At the height of Chiapas
In Chiapas, thousands of migrants from several dozen countries are moving towards Mexico City to try to reach the northern border this Thursday, before the end of “Title 42” and try to surrender to the United States authorities, despite the new restrictions that the country has imposed for irregular migration.
Yuris Pizarró, originally from Colombia, is traveling with seven children, her husband and some friends, and hopes to arrive before the end of the norm, unlike many, due to ignorance of what will happen next.
Surrounded by children who demand food, Pizarró explains that in order to make their journey they have had to sell in the streets, ask for money and walk hundreds of kilometers to reach Mexico and now begin to cross this country to reach the United States.
three borders
“All of us who are here migrating want to spend, there are enough people with all the needs in the world and we have endured on this path, that they help us with an extension so that all of us who come can enter, because we do not come for pleasure but to change our life and the future for the children”, sentence.
Another of the families is that of Krismar Márquez, a migrant from Venezuela, who just this Wednesday returned to obtain her immigration permit in Tapachula.
The woman, who pulls a car with a two-year-old girl, needs to travel another 1,000 kilometers to reach Mexico City, where her husband is waiting for her to start the trip together and determine what to do in the midst of this immigration crisis.
“I would ask him (Joe Biden), then, to consider us who are going through this situation and lengthen a little longer because the truth is this is not our fault, but the migration from here from Mexico, because of them. They return to us and we practically lose everything, because we are going for a better life for my daughter,” she says.
the last frontier
Entering the United States after having survived the Darién jungle, the corruption of the Guatemalan police, La Bestia -the freight train that many migrants take in southern Mexico- or the drug cartels, does not guarantee the success of the trip for those who seek a better life in “the land of opportunities”.
Many are detained and deported, some turn themselves in hoping to begin the asylum application process, and others decide to continue their lives as undocumented, condemned to a life of hiding, exploitation, and without rights.
“There is fear in those of us who remain here, we need an opportunity. I have thought, I have analyzed to see if I give myself up or not, but it will be up to me and see what happens with God’s blessing”, the Venezuelan Will Rodríguez told Efe, who with an ironic smile assures that the day he re-enters Title 8 is in force, turns 31 years old.
“Now, with Title 8, many deportations can be carried out and that is what we do not want,” he repeats.
El Paso, Texas
He is sitting on the sidewalk, in front of the Church of the Sacred Heart of Jesus in El Paso (Texas, USA), where dozens of recently arrived migrants find a temporary refuge, since temples, schools, shelters and clinics are considered places where immigration agents cannot make raids.
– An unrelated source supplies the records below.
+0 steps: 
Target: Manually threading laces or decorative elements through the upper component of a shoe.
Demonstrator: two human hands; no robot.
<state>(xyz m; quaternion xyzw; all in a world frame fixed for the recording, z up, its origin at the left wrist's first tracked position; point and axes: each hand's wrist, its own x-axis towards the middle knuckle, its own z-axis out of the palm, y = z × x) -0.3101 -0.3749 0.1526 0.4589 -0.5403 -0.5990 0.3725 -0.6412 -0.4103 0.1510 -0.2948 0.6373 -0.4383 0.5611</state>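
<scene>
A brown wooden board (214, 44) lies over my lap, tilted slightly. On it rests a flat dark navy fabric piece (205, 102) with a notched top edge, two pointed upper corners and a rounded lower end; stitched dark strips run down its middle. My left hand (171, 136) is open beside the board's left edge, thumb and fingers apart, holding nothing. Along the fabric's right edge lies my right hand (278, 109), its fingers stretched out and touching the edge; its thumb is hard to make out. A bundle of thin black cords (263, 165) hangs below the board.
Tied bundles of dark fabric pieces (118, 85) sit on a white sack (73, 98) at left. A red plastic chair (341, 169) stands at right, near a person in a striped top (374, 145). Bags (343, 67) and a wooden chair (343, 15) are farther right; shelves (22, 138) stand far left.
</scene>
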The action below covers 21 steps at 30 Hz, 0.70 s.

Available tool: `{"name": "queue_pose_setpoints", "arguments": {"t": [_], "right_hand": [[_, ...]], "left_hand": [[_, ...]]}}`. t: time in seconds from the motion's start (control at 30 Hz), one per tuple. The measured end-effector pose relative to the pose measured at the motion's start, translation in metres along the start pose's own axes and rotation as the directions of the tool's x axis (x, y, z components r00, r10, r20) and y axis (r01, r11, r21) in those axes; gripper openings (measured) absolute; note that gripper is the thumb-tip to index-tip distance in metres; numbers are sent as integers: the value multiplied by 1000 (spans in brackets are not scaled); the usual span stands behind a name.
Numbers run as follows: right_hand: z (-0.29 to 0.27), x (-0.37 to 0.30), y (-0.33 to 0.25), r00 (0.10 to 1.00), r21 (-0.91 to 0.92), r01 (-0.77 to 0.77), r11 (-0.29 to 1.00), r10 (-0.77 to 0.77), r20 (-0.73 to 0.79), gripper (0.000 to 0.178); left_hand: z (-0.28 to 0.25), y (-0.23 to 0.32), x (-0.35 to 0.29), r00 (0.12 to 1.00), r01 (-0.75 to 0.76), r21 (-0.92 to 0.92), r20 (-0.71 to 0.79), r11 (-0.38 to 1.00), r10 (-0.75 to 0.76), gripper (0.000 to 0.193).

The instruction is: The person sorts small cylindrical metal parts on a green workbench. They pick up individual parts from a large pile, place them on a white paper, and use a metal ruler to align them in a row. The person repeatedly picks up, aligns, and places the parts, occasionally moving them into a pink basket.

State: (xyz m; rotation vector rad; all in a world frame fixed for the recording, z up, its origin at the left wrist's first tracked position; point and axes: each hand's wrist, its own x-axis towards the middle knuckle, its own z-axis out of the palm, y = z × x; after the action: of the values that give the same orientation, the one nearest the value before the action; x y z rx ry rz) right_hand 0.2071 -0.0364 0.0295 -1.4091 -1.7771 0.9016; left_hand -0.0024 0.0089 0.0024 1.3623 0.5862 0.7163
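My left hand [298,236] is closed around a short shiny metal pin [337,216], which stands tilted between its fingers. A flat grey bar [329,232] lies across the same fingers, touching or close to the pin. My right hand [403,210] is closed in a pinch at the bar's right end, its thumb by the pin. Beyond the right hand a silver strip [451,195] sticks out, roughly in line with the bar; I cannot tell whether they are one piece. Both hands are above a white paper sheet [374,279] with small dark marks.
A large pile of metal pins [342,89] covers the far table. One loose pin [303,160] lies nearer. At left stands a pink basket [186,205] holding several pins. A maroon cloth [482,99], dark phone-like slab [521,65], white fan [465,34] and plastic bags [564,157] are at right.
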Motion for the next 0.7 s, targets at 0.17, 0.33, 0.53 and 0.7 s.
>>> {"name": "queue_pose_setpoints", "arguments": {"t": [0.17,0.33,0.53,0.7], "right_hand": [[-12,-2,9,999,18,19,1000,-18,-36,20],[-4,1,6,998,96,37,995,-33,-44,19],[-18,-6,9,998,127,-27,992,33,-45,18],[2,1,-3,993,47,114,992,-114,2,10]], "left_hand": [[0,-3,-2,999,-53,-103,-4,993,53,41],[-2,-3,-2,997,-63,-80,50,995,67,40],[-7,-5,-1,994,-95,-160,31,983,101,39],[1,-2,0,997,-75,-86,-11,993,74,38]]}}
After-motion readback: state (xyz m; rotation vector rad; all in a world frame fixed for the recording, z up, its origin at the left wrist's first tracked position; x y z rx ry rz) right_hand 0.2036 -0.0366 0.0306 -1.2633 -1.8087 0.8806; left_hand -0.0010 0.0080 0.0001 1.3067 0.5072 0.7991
He left Venezuela four months ago to seek a better future, “because in our country, unfortunately, the dictatorship does not let us move forward.” And he left behind his son and her daughter, whose names she has tattooed on her arms, where she also has a watch without hands engraved that reminds her of his dead brother.
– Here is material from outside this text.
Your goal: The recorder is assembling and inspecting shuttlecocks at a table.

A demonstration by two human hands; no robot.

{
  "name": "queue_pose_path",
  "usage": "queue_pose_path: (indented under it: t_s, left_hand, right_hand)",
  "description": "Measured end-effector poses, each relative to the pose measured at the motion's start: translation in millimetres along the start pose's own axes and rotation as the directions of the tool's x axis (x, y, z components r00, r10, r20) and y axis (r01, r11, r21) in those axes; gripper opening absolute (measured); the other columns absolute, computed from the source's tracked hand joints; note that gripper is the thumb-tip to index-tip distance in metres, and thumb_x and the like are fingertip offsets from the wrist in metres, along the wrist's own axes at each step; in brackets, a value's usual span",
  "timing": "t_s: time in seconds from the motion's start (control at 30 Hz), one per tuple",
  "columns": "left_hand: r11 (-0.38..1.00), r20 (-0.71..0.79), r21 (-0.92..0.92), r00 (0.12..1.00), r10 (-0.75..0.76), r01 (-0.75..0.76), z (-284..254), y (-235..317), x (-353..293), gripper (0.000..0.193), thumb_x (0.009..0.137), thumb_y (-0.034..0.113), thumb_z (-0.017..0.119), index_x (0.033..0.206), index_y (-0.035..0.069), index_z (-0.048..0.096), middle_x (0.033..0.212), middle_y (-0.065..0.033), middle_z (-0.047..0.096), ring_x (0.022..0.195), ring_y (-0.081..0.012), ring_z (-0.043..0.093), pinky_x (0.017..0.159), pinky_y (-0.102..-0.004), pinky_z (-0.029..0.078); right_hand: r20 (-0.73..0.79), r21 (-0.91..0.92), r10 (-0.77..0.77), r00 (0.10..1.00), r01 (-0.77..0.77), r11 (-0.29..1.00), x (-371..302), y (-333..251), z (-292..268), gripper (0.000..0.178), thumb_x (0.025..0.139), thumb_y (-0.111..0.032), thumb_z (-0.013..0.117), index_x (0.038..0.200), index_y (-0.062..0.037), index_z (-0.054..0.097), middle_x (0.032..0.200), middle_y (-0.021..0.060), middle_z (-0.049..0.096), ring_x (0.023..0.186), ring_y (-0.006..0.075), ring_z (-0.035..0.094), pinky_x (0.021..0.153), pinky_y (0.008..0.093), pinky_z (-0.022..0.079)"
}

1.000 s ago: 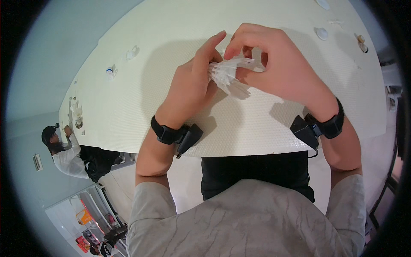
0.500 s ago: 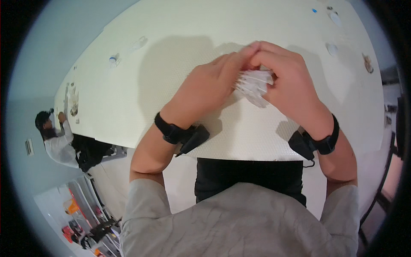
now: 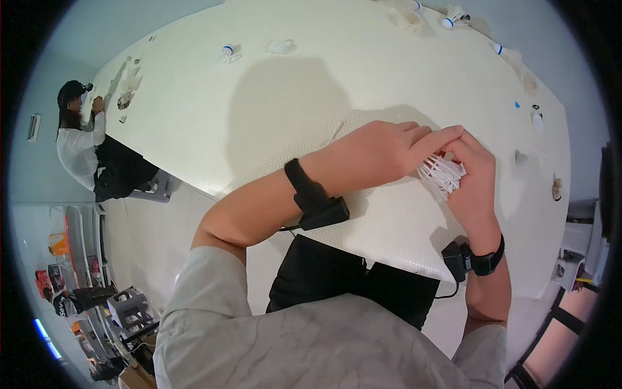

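Observation:
A white feather shuttlecock is held just above the table between my two hands, its feather skirt toward me. My right hand curls around its right side. My left hand reaches across from the left, its fingertips meeting those of the right hand at the shuttlecock's far end, which the fingers hide. A loose, thin feather piece lies on the table beyond my left wrist.
The white textured table bears a blue-banded shuttlecock at the far edge, another at the far left, and small pieces along the right edge. At the left end a person in a dark cap sits working.
The view has turned, bringing more of the table's far side into sight. My hands stay on the shuttlecock and now appear farther right and lower. The loose feather piece has come into sight.

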State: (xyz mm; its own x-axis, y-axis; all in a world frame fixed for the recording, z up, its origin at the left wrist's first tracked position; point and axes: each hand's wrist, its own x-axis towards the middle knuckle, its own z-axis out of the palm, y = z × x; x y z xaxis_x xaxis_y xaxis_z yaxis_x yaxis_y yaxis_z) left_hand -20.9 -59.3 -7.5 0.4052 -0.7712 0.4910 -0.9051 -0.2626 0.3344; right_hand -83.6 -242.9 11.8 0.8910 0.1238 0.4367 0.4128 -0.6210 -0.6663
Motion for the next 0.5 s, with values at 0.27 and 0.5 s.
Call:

“The hardest thing has been the jungle, it has been sad and unfortunate, I saw four dead and it is oppressive, it leaves one psychologically ill. Central America continues, which is a corruption that plagues us. Mexico also does not give us that help that suddenly makes it easier for us to work or try to get to the US, ”she summarizes.
If everything goes well, he concludes: “My plans are to work hard, I really like construction.”
But if not, he will be deported, like the 250 Guatemalans and Hondurans who were returned to their countries on two chartered planes this Wednesday by the United States Immigration and Customs Enforcement (ICE) who wants to send a clear message: with the Title 8 people who do not enter legally will continue to be expelled.